▶ **Information supplied**
'''

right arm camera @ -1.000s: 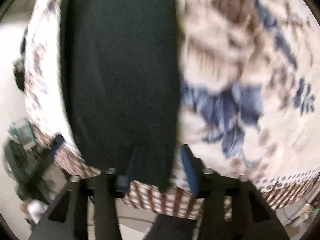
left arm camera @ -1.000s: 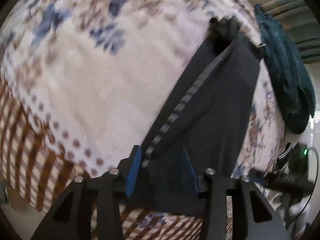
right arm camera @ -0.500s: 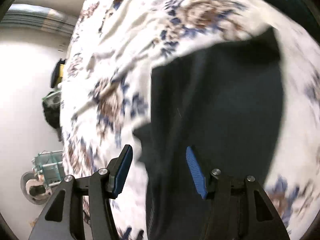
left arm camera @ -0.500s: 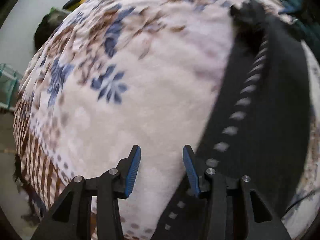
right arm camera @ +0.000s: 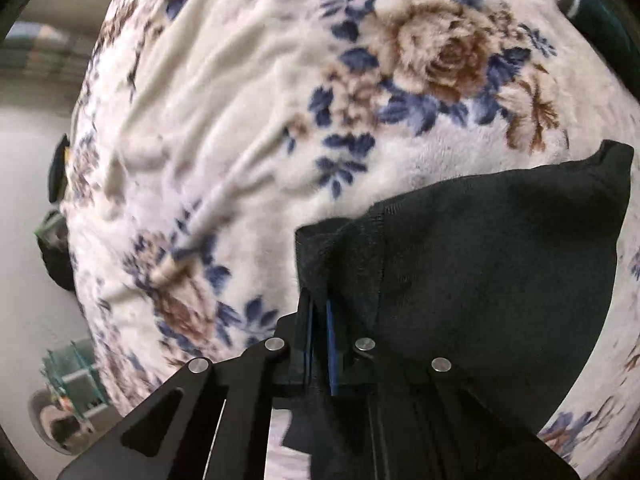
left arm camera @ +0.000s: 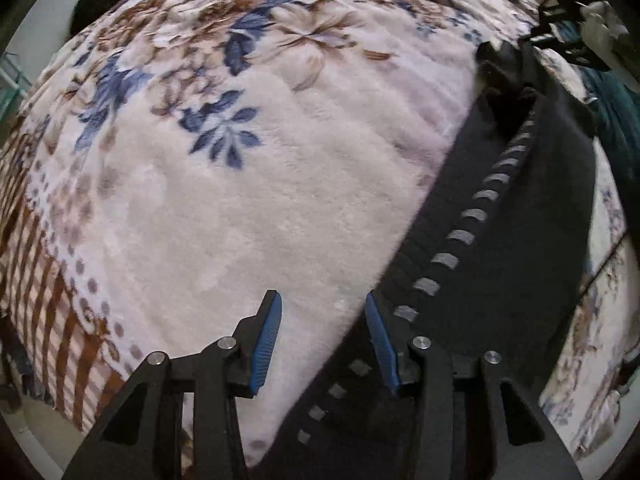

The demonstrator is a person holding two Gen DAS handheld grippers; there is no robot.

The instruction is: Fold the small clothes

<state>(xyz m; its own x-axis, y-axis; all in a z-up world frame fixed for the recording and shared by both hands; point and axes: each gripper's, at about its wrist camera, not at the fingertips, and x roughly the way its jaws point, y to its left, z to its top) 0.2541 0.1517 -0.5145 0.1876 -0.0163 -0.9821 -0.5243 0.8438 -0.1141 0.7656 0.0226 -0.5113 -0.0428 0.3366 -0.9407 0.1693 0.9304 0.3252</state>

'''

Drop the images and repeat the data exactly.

▶ **Expected output**
right arm camera @ -1.000s: 
left arm camera @ -1.000s: 
right arm camera @ -0.500s: 
left arm camera @ -0.500s: 
right arm camera @ +0.000s: 
left arm camera @ +0.000s: 

The demonstrator is a person holding two Gen DAS handheld grippers; there is no robot.

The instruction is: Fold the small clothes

<state>(xyz m; its own x-axis, y-axis; all in a z-up world frame fixed for the recording and shared by both hands; point and axes: each gripper's, at about its wrist camera, not at the fingertips, and x roughly the way its jaws point, y to its left, z to its top) 0.2541 0.1517 -0.5145 0.1876 -0.0163 -0.9821 -0.5243 0.8438 -0.1141 0.7656 0.0226 -0.5113 -0.0428 0.3366 -0.9407 0.1693 0.9304 0.3252</state>

No part of the answer remains open.